◆ **Exercise goal**
Everything from the first line of the data through the line with "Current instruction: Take" is to be echoed exactly, minus the pictures.

◆ **Provided records**

Start of Block

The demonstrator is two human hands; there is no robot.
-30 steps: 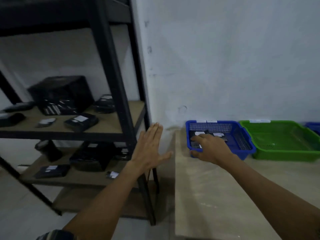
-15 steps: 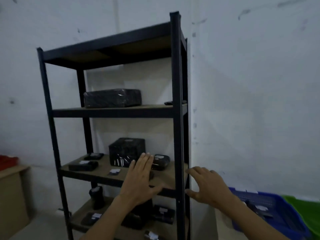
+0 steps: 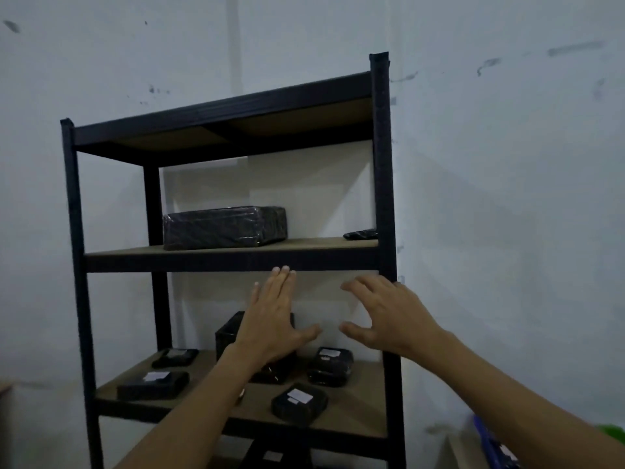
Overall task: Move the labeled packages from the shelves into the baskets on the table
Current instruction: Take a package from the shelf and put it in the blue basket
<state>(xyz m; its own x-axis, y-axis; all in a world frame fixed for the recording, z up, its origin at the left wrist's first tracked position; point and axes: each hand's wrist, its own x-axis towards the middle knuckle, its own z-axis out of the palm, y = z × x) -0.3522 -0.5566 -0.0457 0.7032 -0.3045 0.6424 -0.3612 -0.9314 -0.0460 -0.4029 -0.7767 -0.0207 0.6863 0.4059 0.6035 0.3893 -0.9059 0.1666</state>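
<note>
Head view: left hand (image 3: 274,319) and right hand (image 3: 389,316) empty, fingers spread. Seemingly reaching for a pick. Next: grasp the wrapped package (image 3: 225,228) above left hand.

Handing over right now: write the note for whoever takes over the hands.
Left hand: open, empty, raised before the shelf unit.
Right hand: open, empty, beside it.
Upper shelf: large wrapped package, small flat package.
Next shelf down: several labeled packages, a black box behind the left hand.
Blue basket: edge shows at lower right, contents unclear.
Done: cannot tell.
Left: every package seen on the shelves awaits moving.
</note>
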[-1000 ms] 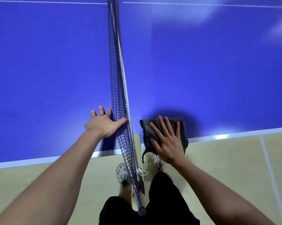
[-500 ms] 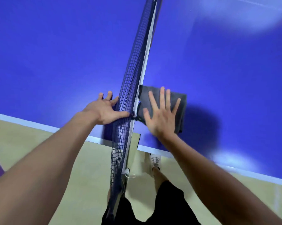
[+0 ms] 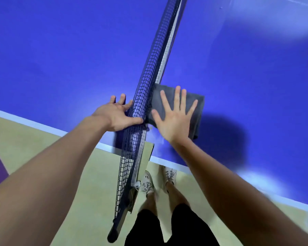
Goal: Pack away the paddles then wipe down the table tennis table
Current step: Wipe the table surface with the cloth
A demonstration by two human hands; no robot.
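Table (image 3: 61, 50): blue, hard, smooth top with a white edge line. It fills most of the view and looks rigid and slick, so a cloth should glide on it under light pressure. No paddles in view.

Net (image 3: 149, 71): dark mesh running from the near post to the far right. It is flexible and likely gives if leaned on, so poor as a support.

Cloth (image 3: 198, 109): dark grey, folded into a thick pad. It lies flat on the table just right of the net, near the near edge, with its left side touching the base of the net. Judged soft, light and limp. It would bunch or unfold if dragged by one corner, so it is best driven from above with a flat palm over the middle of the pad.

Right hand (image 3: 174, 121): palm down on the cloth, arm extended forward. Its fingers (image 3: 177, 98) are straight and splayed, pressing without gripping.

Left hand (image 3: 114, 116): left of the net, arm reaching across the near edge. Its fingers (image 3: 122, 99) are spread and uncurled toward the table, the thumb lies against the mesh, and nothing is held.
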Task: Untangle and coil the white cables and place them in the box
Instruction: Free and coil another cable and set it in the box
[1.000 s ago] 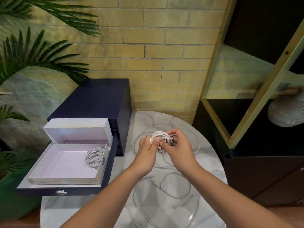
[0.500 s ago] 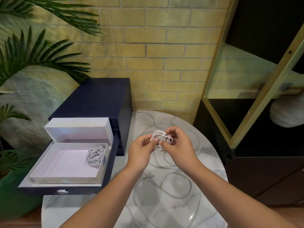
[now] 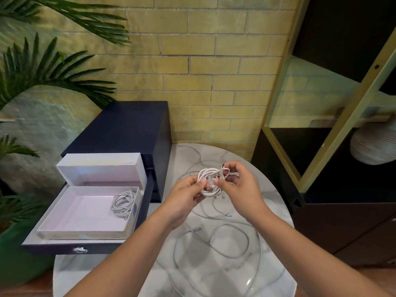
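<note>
1. The left hand (image 3: 186, 196) and the right hand (image 3: 242, 187) meet above the round marble table (image 3: 214, 277). Both are curled onto a small white cable coil (image 3: 209, 179) held clear of the marble.
2. The left thumb and fingers pinch the coil's nine o'clock edge. The right fingers pinch its three o'clock edge, and a connector end pokes up at twelve o'clock beside the right fingertips.
3. Loose white cables (image 3: 211, 243) lie in wide loops on the marble at six o'clock from the hands, with several plugs showing.
4. At nine o'clock from the hands an open white box (image 3: 85, 233) rests on the pulled-out drawer (image 3: 53, 248) of a navy cabinet (image 3: 128, 129). Its lid (image 3: 100, 166) stands upright at the box's twelve o'clock side.
5. A second coiled cable (image 3: 123, 203) lies inside the box against its three o'clock wall.
6. At two o'clock a ribbed vase (image 3: 372, 146) sits in a dark shelf unit.
</note>
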### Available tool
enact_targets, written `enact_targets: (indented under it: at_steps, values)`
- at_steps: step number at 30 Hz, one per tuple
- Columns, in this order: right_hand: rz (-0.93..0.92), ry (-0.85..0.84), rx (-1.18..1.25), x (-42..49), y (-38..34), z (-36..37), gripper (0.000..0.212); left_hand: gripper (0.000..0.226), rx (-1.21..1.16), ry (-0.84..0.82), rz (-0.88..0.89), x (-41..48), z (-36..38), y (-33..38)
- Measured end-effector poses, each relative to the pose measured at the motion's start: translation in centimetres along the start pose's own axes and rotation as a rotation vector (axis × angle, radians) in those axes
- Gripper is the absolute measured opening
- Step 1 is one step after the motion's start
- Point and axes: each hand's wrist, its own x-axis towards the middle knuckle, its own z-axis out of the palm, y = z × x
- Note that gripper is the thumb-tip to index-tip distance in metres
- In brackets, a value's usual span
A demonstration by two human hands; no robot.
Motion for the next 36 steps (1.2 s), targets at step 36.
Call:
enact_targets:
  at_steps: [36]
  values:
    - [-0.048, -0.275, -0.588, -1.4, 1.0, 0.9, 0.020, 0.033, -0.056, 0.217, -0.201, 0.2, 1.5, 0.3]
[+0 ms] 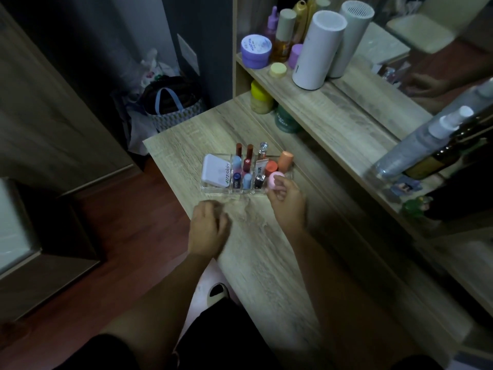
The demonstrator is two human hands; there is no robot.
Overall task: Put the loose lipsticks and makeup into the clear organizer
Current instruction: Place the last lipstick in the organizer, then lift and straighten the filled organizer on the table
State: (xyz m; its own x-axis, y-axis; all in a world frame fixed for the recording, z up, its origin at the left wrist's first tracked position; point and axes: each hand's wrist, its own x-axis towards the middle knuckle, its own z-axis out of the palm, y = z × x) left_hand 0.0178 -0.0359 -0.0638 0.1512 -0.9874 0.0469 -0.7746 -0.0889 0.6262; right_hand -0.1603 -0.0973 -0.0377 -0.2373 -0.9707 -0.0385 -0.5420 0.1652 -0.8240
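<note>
- Makeup filled the clear organizer [213, 189] on the wooden table [266, 249]: a white compact [214, 170] lay in the end section farthest from the right fingertips, and lipsticks [241, 166] stood in the narrow middle slots.
- Just past the right fingertips stood orange-capped tubes [282, 161].
- The right hand [286, 201] pinched a pink round piece [274, 181] between thumb and fingertips at the organizer's near corner.
- The left hand [206, 227] lay on the table short of the organizer, fingers curled loosely together, gripping nothing visible.
- Beyond both hands, a shelf [306, 102] carried a white cylinder [317, 49] and a purple jar [256, 50].
</note>
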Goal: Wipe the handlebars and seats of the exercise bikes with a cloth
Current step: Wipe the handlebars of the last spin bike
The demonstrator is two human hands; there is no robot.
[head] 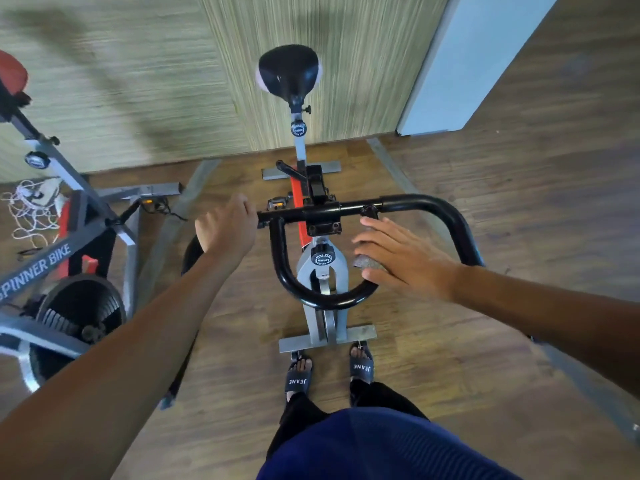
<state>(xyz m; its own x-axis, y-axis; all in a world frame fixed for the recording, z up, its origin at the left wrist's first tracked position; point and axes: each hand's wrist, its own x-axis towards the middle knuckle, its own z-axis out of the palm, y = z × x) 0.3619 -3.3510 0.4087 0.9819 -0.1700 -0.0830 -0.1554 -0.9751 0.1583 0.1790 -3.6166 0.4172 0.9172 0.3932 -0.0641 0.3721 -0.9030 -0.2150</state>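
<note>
Half-finished at best, probably: left grip [227, 226] grasping handlebar [433, 203] mid-frame, right grip [405, 258] flat, pressing cloth [364, 263] onto it; seat [289, 72] above unwiped.

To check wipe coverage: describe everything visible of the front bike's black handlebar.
The handlebar is a glossy black tube: a crossbar clamped on the grey stem, an outer horn curving back at right, an inner U-loop. The left hand grips its left side; the right hand, fingers straight, presses a grey cloth on the loop.
</note>
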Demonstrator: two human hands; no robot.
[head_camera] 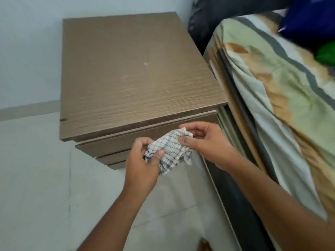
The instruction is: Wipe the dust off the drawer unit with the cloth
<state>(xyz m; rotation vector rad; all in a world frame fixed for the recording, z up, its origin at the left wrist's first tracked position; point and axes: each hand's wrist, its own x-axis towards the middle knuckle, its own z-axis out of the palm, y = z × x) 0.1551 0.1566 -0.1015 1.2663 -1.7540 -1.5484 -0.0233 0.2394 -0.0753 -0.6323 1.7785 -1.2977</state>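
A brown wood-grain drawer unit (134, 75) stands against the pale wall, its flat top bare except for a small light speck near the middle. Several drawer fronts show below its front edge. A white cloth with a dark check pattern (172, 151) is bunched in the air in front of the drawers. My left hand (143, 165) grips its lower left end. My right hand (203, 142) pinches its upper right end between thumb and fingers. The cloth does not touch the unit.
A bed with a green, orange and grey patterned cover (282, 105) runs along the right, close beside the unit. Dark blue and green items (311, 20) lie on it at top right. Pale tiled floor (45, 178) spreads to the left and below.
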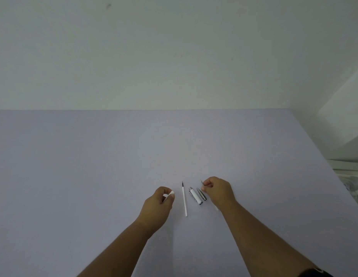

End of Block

◆ **Output for this exercise**
The demonstrator is two human hands; there is no robot.
-30 steps: 
-15 steps: 
+0 steps: 
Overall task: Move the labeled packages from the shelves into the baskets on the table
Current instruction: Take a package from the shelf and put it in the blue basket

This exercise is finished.